ぽん

慕情のぽんのネタバレレビュー・内容・結末

慕情(1955年製作の映画)
3.2

このレビューはネタバレを含みます

悲恋と名曲、これぞハリウッド映画という感じのメロメロメロドラマでした。
第二次世界大戦直後の香港が舞台。ヒロインは中国人とイギリス人のハーフ。恋人のジャーナリストは朝鮮戦争勃発により従軍記者として戦地へ赴く。

男と女が恋に落ちるだけの話なんだけど(言い方)、彼らを取り巻く状況がドラマチックなので盛り上がります。
英領香港という地で、統治する側とされる側の血をひいているヒロイン。彼女は分断を乗り越えた存在だ。そして彼女が愛した男は、戦争という分断によって命を落とす。

愛は分断を乗り越えられるか?がテーマだとすれば、本作はLove Conquers All(愛はすべてに打ち勝つ)を高らかに宣言している訳ですね。と同時に、人間は愚かなので分断を生み出すことを止められないという皮肉な現実も描いている。

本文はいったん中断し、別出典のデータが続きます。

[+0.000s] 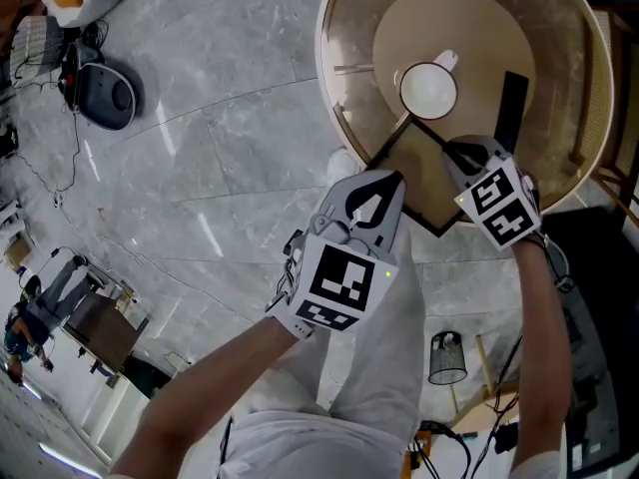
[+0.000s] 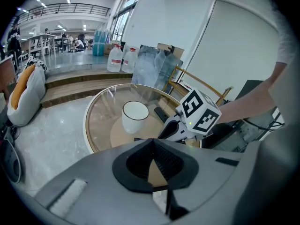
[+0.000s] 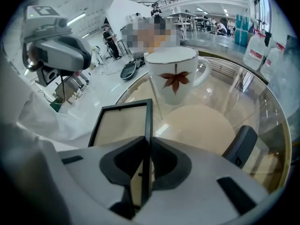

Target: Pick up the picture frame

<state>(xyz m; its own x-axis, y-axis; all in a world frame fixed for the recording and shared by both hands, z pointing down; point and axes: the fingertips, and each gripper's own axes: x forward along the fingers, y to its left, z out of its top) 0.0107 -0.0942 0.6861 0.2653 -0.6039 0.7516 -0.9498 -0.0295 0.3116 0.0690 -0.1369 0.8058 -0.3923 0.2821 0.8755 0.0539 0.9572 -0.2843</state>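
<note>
A black picture frame (image 1: 424, 180) sits near a white mug (image 1: 429, 90) on a round glass tabletop (image 1: 559, 58). From the head view, the right gripper (image 1: 461, 153) hides its own grip. Only the right gripper view shows its jaws clamped on the frame's edge. The left gripper (image 2: 152, 142) has its jaws closed tip to tip beside the frame.

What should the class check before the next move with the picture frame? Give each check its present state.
1. The right gripper is shut on the edge of the picture frame: ok.
2. The left gripper grips the frame too: its jaw tips are together and the frame shows behind them: cannot tell.
3. The mug is clear of the frame: it stands right at the frame's far corner: not ok.
4. The black bar beside the right gripper lies apart from the frame: ok.
5. The frame is lifted off the table: cannot tell.
</note>
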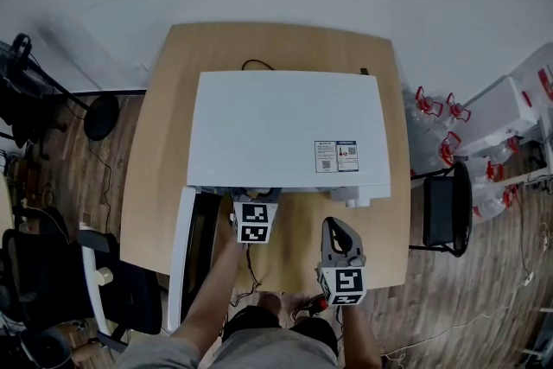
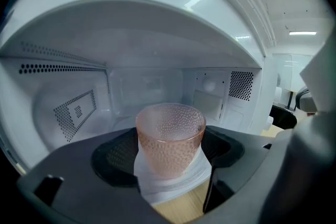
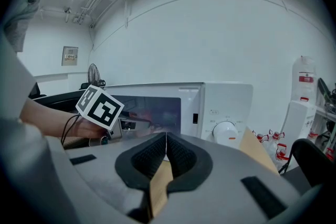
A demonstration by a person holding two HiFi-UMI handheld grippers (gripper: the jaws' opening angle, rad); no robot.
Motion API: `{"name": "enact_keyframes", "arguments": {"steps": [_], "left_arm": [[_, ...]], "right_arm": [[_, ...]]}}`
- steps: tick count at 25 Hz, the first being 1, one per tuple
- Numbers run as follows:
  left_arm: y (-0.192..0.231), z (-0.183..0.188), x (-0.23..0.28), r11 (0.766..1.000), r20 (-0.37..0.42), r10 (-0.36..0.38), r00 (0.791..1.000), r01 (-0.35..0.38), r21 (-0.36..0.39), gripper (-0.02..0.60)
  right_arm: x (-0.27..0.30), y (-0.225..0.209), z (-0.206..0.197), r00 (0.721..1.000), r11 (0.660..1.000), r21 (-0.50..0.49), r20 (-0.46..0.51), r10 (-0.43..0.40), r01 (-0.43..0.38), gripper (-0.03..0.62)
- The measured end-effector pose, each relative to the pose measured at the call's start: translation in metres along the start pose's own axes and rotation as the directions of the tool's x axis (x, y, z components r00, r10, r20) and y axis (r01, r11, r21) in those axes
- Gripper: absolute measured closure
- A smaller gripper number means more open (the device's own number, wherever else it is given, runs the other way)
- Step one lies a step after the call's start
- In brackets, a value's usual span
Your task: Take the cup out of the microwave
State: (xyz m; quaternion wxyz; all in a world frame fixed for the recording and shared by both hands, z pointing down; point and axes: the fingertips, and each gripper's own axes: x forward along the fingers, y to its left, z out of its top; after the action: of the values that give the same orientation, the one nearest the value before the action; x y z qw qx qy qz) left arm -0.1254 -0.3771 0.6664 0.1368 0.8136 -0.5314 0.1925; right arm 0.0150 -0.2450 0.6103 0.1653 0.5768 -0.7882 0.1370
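A white microwave (image 1: 285, 130) stands on a wooden table (image 1: 160, 168), its door (image 1: 183, 255) swung open to the left. A pink dimpled glass cup (image 2: 170, 139) is upright at the mouth of the oven cavity, over the front sill. My left gripper (image 2: 170, 162) is shut on the cup, one dark pad on each side. In the head view the left gripper (image 1: 255, 196) reaches under the microwave's front edge, and the cup is hidden there. My right gripper (image 1: 337, 229) hangs shut and empty over the table's front, right of the opening; its pads (image 3: 178, 157) meet.
The microwave's control panel with a dial (image 3: 226, 131) is to the right of the opening. A black chair (image 1: 448, 207) and water bottles (image 1: 432, 112) stand right of the table. Another chair (image 1: 121, 289) is by the open door at the left.
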Motion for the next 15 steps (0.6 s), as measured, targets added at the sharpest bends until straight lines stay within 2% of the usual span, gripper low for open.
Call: {"name": "enact_keyframes", "arguments": {"steps": [9,15], "left_arm": [[-0.0012,-0.0004,-0.0011,1.000,0.003,-0.009,1.000,0.009,0.008,0.199],[0.0008,0.0054,-0.0073,1.000,0.018,0.016,1.000,-0.016,0.000,0.202]], "right_arm": [[-0.0015,0.0001,-0.0022,1.000,1.000,0.004,0.000,0.003,-0.003,0.576],[-0.0049,-0.0005,-0.0007,1.000,1.000,0.002,0.007,0.007,-0.007,0.576]]}}
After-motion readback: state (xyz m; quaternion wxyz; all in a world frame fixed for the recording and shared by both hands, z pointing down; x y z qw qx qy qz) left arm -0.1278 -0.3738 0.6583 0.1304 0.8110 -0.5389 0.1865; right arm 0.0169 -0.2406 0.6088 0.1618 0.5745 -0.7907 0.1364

2人が愛し合った日々は何ものにも代えがたい幸福で、こんな素晴らしい経験ができない人生の方が悲劇だと言いきってしまう2人。リア充の傲慢な理屈なのに結局はウットリ涙目で受け止めてしまったよ。
ジェニファー・ジョーンズのチャイナドレス。イケボなウィリアム・ホールデン。あの丘。手を振る2人。嗚呼、これが映画の夢です。ついでにインチキ占い師のオヤジも好きだ。虫占いテキトーすぎるだろ。